The line containing "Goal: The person" marks the end: write out exactly every line from the first line of the data below through that line, and only those.

Extracted data entries:
━━━━━━━━━━━━━━━━━━━━

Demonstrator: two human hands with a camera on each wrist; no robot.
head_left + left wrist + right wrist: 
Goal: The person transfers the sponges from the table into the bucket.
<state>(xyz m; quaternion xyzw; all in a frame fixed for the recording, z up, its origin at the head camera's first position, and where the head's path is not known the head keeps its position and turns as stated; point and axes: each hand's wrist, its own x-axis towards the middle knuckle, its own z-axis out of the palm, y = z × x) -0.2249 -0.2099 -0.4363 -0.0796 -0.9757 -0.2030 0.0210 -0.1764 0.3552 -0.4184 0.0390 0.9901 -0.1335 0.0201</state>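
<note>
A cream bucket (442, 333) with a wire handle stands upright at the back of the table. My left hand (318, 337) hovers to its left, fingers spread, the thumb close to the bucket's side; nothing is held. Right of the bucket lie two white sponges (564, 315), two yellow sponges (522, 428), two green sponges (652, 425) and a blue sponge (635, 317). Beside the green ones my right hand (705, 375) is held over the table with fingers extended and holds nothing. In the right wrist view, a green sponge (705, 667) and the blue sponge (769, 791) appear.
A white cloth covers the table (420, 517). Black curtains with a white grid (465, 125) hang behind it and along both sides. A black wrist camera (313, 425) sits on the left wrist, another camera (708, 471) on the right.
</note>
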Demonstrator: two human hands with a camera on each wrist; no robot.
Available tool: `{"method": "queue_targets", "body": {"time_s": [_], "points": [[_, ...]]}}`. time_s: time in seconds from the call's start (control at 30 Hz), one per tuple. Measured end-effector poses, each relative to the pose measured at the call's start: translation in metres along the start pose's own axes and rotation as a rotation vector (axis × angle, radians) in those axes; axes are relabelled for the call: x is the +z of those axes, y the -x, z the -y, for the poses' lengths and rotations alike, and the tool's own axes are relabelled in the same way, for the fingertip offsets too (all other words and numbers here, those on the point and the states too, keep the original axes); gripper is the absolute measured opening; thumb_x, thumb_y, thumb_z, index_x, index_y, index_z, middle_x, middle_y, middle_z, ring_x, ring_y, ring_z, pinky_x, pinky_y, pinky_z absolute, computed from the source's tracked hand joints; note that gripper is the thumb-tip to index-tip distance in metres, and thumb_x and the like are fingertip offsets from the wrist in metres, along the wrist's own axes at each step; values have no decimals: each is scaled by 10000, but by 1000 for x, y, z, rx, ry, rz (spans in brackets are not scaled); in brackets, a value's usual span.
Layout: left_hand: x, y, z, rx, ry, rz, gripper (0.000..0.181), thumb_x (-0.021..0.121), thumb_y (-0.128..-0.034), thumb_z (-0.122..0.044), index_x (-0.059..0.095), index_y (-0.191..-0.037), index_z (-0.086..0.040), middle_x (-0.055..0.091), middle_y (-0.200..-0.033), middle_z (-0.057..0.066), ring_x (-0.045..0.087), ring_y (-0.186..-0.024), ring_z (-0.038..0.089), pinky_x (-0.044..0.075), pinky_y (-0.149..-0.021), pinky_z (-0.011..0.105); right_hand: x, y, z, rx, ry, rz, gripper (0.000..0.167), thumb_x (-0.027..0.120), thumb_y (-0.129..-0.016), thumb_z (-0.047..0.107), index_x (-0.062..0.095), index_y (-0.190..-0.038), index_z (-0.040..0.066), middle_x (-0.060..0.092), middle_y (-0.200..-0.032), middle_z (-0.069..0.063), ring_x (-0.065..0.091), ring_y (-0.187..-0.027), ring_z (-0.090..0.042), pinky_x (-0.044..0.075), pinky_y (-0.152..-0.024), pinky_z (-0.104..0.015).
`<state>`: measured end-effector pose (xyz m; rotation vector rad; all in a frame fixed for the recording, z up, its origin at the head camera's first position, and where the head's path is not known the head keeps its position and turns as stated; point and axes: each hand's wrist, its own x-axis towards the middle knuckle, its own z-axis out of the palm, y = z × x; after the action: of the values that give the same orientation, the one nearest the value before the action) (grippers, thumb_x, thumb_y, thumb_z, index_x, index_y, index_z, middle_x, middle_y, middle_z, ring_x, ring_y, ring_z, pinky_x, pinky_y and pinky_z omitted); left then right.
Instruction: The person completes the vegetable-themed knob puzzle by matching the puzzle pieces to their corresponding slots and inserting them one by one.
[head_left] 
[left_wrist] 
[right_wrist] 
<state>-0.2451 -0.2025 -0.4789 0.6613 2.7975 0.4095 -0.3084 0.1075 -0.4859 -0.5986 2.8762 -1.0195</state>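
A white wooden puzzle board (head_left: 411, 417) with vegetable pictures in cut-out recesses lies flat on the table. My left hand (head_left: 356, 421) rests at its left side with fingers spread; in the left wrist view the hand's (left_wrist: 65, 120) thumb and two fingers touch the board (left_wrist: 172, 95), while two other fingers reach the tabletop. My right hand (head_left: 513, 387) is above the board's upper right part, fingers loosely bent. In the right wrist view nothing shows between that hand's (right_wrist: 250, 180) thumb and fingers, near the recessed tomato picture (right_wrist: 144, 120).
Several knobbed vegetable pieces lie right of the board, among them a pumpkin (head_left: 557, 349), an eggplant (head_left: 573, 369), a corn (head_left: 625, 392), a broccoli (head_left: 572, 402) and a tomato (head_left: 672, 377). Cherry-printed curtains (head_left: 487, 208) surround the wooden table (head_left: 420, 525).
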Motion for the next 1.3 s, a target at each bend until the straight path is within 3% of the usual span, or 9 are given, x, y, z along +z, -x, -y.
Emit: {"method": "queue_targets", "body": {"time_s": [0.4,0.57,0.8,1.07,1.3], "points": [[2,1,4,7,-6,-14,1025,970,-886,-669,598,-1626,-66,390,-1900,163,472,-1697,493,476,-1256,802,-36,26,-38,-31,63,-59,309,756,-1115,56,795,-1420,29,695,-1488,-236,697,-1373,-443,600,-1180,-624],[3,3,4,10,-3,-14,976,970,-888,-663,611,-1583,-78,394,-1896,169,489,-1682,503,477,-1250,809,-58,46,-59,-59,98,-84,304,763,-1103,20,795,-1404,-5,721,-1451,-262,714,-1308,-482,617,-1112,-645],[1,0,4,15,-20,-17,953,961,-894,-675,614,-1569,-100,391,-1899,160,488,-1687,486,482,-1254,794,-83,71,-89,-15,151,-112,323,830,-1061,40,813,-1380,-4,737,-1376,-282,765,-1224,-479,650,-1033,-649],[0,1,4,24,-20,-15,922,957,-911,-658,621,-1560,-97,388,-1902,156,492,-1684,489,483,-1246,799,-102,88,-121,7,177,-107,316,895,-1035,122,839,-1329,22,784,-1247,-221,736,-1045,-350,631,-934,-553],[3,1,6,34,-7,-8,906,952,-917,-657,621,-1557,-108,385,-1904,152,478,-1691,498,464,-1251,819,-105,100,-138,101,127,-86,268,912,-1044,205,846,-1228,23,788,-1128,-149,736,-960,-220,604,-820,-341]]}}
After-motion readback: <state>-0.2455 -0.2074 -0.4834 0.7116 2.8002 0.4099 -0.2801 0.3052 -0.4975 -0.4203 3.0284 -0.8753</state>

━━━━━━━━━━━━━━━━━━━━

Response to the task
Demonstrator: two human hands with a camera on each wrist; no robot.
head_left + left wrist + right wrist: 
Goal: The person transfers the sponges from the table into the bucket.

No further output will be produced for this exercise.